# sun ultra spark 3



## glondor (Jul 20, 2012)

Hi all. I have 8 pounds of sun ultraspark 3 processors. Has any one here had any experience with these? Is there a ball park price per pound any one can quote me? Estimate on yield? Thanks Mike


----------



## glondor (Jul 21, 2012)

Ahhh a mystery. OK I will run these and report. I also have 5 pounds of the bases with the little fuzzy gold contact points. Any one have a method for removing the gold wool??


----------



## philddreamer (Jul 21, 2012)

The III are the ones without pins.
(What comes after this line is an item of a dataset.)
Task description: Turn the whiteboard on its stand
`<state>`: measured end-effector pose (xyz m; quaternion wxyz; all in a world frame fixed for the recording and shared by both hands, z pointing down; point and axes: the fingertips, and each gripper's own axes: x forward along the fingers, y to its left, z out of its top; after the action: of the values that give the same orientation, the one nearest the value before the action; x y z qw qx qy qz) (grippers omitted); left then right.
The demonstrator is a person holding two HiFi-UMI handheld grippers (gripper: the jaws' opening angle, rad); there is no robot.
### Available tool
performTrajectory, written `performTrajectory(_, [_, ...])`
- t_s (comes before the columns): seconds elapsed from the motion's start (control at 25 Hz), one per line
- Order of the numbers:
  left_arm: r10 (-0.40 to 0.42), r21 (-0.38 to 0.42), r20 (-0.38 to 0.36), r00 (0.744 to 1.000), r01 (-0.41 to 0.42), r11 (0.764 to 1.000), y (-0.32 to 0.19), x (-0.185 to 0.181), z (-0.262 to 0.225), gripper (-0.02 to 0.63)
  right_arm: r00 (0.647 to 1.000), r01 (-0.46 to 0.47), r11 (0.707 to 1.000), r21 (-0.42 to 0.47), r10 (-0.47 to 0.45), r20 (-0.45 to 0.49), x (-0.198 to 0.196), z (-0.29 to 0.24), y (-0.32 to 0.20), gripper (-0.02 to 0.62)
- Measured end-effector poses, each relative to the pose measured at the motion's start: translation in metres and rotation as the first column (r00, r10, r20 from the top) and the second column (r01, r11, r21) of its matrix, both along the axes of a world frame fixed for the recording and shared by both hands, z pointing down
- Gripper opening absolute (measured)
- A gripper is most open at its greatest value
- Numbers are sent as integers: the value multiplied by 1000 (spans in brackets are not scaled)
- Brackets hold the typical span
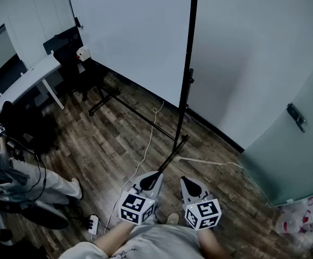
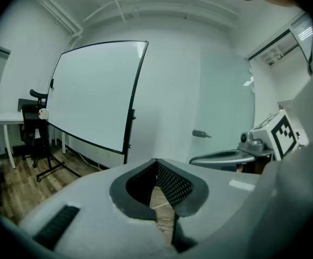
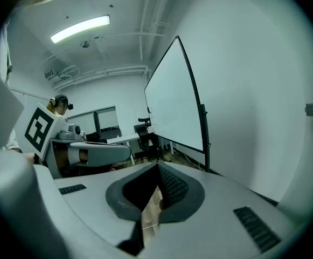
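The whiteboard (image 1: 129,36) hangs upright on its stand (image 1: 187,85) by the wall, well ahead and untouched. The left gripper (image 1: 154,178) and right gripper (image 1: 190,183) hover low by the body, jaws pressed together on nothing, probably because no reach has begun. A cable (image 1: 147,139) crosses the floor between.

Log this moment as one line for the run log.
stage: before contact | left gripper: shut, empty | right gripper: shut, empty | whiteboard: on its stand, untouched, ahead of both grippers
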<state>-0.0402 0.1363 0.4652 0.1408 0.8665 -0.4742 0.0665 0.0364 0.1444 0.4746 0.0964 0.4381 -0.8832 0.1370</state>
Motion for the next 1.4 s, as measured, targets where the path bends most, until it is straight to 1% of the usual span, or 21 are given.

I processed some of them, not much of a yield. The IIIi have pins, those I had a better yield. I found those 2 types, have a low yield, compared to the Intels.


----------



## glorycloud (Jul 21, 2012)

I have some of the "bases" that the Sun SParc CPU's make their
contact with the mother board through. I haven't processed any
but I would think AP would work well as that mesh is probably gold
over copper but that is a guess.

I also have some bigger ones that I pulled from some HP/Compaq
Alpha system boards that used the 21364 processors that have a similar
bottom to the Sun Ulta Sparc's.

Maybe I should drop some in AP and see what happens? 8)


----------



## Anonymous (Jul 24, 2012)

Can anyone post a picture or more for others to know what we're talking about here?

Kevin


----------



## Palladium (Jul 24, 2012)

http://www.cpu-collection.de/?l0=co&l1=Sun%20Microsystems&l2=UltraSPARC%20IIi


----------



## FrugalRefiner (Jul 24, 2012)

Palladium, I think you should contract yourself out to Gooble or Bing. *YOU* are the ultimate search engine! 8) 

Dave


----------



## Palladium (Jul 24, 2012)

I've been around! :mrgreen:


----------